*What you should do*.
In the records, find each line where "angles" occurs, and copy it.
= Beginning of Section =
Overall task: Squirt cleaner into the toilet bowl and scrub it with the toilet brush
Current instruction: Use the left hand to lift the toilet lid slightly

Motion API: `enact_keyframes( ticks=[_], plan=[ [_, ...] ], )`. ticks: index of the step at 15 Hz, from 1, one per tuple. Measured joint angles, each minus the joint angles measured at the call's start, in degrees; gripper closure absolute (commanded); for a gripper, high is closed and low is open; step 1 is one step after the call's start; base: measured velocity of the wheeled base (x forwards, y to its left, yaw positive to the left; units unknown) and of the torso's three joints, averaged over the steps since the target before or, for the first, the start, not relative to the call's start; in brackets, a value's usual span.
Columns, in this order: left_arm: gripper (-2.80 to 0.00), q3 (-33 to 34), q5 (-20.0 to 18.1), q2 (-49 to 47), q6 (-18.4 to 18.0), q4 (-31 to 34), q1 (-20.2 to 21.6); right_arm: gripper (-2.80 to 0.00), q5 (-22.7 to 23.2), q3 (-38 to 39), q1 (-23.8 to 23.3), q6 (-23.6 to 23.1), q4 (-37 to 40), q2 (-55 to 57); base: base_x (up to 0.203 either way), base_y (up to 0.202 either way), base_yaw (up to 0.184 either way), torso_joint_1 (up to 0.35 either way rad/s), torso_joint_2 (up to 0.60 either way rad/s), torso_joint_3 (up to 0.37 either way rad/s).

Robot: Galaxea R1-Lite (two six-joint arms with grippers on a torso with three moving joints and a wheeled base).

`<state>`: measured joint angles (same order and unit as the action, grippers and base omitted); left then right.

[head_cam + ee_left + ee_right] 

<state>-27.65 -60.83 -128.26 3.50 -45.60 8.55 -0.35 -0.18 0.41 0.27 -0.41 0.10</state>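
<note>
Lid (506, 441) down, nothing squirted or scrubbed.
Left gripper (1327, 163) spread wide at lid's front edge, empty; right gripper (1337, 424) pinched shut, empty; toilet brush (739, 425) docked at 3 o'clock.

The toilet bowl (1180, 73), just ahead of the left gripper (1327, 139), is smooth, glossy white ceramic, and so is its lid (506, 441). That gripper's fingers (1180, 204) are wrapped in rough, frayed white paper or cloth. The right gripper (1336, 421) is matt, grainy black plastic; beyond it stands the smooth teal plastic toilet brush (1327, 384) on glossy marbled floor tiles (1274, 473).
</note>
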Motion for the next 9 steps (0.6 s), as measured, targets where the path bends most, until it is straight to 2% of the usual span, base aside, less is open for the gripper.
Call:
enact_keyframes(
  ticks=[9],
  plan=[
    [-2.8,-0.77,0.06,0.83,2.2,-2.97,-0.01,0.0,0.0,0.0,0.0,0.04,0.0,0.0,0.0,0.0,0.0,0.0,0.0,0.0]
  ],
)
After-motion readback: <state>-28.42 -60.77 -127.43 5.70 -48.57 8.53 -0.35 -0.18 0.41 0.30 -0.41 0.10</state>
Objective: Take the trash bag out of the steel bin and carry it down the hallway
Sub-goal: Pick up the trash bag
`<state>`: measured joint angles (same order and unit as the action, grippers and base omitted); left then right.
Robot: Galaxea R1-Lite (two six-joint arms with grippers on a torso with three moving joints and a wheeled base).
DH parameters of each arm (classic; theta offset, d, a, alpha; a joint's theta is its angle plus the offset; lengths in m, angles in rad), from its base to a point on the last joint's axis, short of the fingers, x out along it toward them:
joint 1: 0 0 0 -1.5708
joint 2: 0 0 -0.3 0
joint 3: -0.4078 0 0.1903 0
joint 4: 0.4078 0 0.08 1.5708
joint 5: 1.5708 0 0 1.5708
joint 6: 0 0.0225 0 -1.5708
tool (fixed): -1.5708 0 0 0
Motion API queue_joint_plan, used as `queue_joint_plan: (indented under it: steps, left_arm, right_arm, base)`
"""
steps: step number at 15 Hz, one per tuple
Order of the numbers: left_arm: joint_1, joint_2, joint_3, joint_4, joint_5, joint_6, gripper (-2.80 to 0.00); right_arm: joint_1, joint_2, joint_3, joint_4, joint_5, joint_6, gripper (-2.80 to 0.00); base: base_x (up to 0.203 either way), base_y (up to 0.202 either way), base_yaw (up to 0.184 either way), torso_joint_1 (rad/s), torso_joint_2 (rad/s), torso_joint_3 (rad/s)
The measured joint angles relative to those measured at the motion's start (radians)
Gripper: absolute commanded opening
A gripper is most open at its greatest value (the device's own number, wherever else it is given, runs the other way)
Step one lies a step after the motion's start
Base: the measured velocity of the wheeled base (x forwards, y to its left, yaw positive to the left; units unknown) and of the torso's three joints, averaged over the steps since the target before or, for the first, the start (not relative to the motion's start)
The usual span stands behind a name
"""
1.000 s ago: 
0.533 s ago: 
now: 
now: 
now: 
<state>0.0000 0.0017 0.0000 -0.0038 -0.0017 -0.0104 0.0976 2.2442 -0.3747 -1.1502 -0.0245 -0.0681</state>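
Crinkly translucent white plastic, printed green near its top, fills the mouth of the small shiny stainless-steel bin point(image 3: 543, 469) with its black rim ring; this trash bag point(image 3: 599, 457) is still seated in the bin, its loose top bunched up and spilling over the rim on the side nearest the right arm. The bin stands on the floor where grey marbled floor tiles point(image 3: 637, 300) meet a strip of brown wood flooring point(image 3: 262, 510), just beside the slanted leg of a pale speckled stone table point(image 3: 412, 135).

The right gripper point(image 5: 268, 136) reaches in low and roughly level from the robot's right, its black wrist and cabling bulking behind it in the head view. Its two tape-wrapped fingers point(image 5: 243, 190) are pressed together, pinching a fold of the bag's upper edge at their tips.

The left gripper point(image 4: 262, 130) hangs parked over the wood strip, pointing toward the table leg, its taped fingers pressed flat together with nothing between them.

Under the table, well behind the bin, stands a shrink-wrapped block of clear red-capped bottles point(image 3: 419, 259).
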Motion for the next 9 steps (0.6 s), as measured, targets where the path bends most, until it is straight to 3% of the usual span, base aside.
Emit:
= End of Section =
*Written response*.
Motion API: `enact_keyframes( ticks=[_], plan=[ [_, ...] ], )`. ticks: index of the step at 15 Hz, from 1, one per tuple. Measured joint angles, each minus the joint angles measured at the call's start, in degrees; gripper closure absolute (commanded); for a gripper, high is closed and low is open; step 1 is one step after the call's start; base: measured velocity of the wheeled base (x forwards, y to its left, yaw positive to the left; units unknown) and of the torso's three joints, averaged over the steps since the target before or, for the first, the start, not relative to the call's start; in brackets, a value's usual span.
`<state>`: measured joint angles (same order and unit as the action, grippers and base omitted); left then right.
`<state>`: measured joint angles (same order and unit as the action, grippers and base omitted); left then right.
DH parameters of each arm (classic; theta offset, d, a, alpha; a joint's theta is its angle plus the offset; lengths in m, angles in rad), from its base to a point on the last joint's axis, short of the fingers, x out along it toward them:
The measured joint angles relative to those measured at the motion's start (radians)

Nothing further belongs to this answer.